Conceptual Development: At various points in his work on the Legendarium Tolkien considered having a literal firmament or “upper airs”, ᴱQ. Vaitya (QL/100) >> ᴹQ. Vaiya. See for examples, his diagrams of the world in the Ambarkanta (SM/243, 245). How literal this notion was depended on whether Tolkien was considering the Legendarium as a cycle of myth or as an actual description of the world. In earlier documents the term for the firmament or “outermost airs” was often ᴱQ. Vaitya >> ᴹQ. Vaiya (QL/100; SM/241-245) or Q. Ilmen (SM/241-245, LR/12 etc.), the last term surviving into The Silmarillion as published (S/99).
The term menel appeared in the 1940s, mentioned as “heaven” in an early draft of Lord of the Rings Book I (RC/671) and also appearing in The Notion Club Papers and related document of the 1940s where it was a cognate of Ad. minil or minal and derived from the ancient Elvish root ᴹ√MENEL (SD/241, 414). In these document it was distinctly “the heavens, the firmament” (SD/401), but in the 1950s Quenya prayer Átaremma, Tolkien used menel = “Heaven” a number of times (VT43/8-12), though in the final draft of the prayer he used the term Eruman for “Heaven” (VT43/12). For the most part, though, Tolkien used menel for “the heavens” rather than “Heaven” in later writings.
- N. ell n. “sky”
An element meaning “sky” in several names from The Etymologies of the 1930s: N. Elfaron “Sky-hunter” (Ety/SPAR) and N. Elthoron “Eagle of the Sky” (Ety/THOR). It was derived from the root ᴹ√ƷEL “sky” which had an Old Noldorin form: ON. elle (Ety/ƷEL). However, Tolkien said “In Noldorin and Telerin this is confused with EL star”, implying that the word was not used in modern language; an earlier but rejected version of this entry had archaic N. †ell, el “sky” (EtyAC/ƷEL).
Neo-Sindarin: Despite the above statements, ell is probably the best attested option for “sky” in Neo-Sindarin, and I would use it as such, since it is in fact distinct from S. êl “star”.
- S. menel n. “the heavens, firmament, region of the stars”
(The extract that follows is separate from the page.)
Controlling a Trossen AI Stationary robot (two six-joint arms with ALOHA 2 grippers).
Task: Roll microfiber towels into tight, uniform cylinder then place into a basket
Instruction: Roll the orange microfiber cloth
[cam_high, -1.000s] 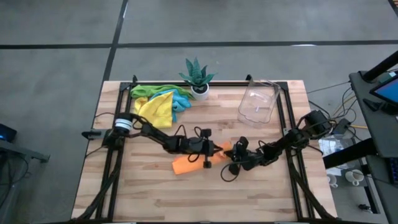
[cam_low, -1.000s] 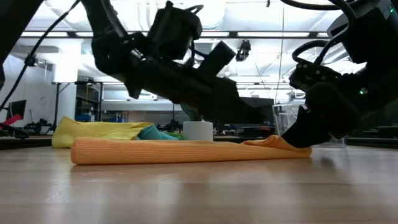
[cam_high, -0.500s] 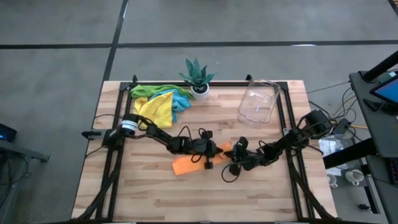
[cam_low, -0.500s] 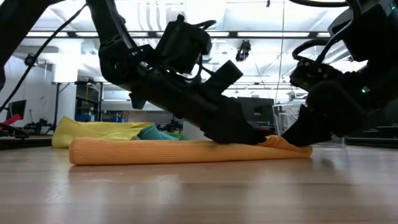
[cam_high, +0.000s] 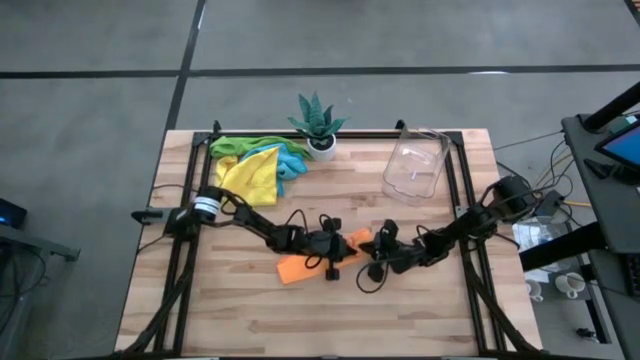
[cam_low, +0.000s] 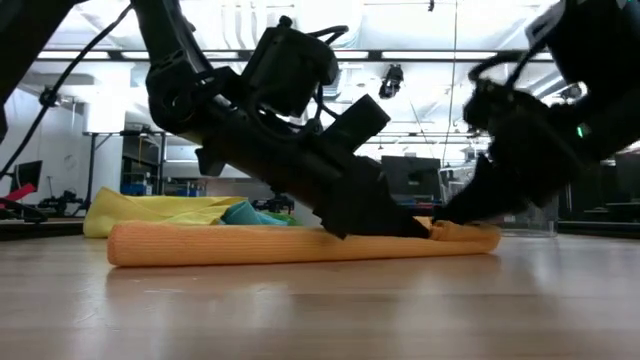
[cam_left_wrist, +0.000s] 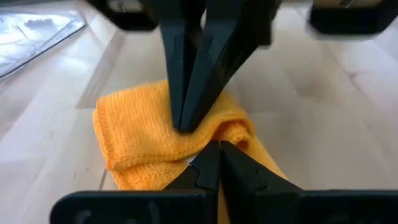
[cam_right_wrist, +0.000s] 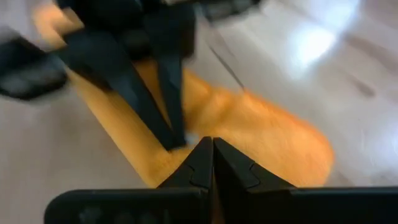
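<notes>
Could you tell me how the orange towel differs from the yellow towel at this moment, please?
The orange towel lies mid-table as a long roll; the yellow towel sits crumpled at the back. Both shut claws, left and right, press the orange one; nothing touches the yellow. Both are plain cloths.

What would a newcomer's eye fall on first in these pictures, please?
The orange towel, rolled into a long strip mid-table, with the shut left gripper and shut right gripper meeting nose to nose at its end. Behind lie a bright towel heap and the clear, empty basket.
</notes>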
Conceptual Development: This word began to appear as an element in Sindarin in late Lord of the Rings drafts (SD/45) and drafts of Lord of the Rings appendices (PM/130) from the early 1950s. In the Sindarin prayer Ae Adar Nín from the mid-to-late 1950s, Tolkien used Menel for “Heaven” as in ae Adar nín i vi Menel “our Father who [art] in Heaven” (VT44/21), but this seems not to be the proper Elvish usage, so could perhaps be considered a Mannish misconception. Elsewhere Tolkien only used S. menel for “the heavens”, such as in o menel aglar elenath “from heaven [the firmanent] on high the glory of the starry host” from the A Elbereth Gilthoniel poem (LotR/238, 1028; RGEO/63-64). Note that menel did not appear in the earliest drafts of Elbereth Gilthoniel from the 1940s (RS/394).
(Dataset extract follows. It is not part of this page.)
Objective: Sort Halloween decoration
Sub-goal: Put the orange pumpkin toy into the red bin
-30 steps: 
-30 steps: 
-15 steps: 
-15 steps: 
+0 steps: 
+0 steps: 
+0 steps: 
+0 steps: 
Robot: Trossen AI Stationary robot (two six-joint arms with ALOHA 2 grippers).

- ᴱN. sky n. “sky; [G.] roof”
G. telm or telum was glossed “roof; sky” in the Gnomish Lexicon of the 1910s, both derivatives of the root ᴱ√tel (GL/70). ᴱN. telum “sky” appeared again in Early Noldorin Word-lists of the 1920s (PE13/153), but by The Etymologies of the 1930s N. telu meant only “dome, high roof” (Ety/TEL), and its connection to “sky” seems to have been abandoned in Noldorin/Sindarin, though retained in Quenya telume.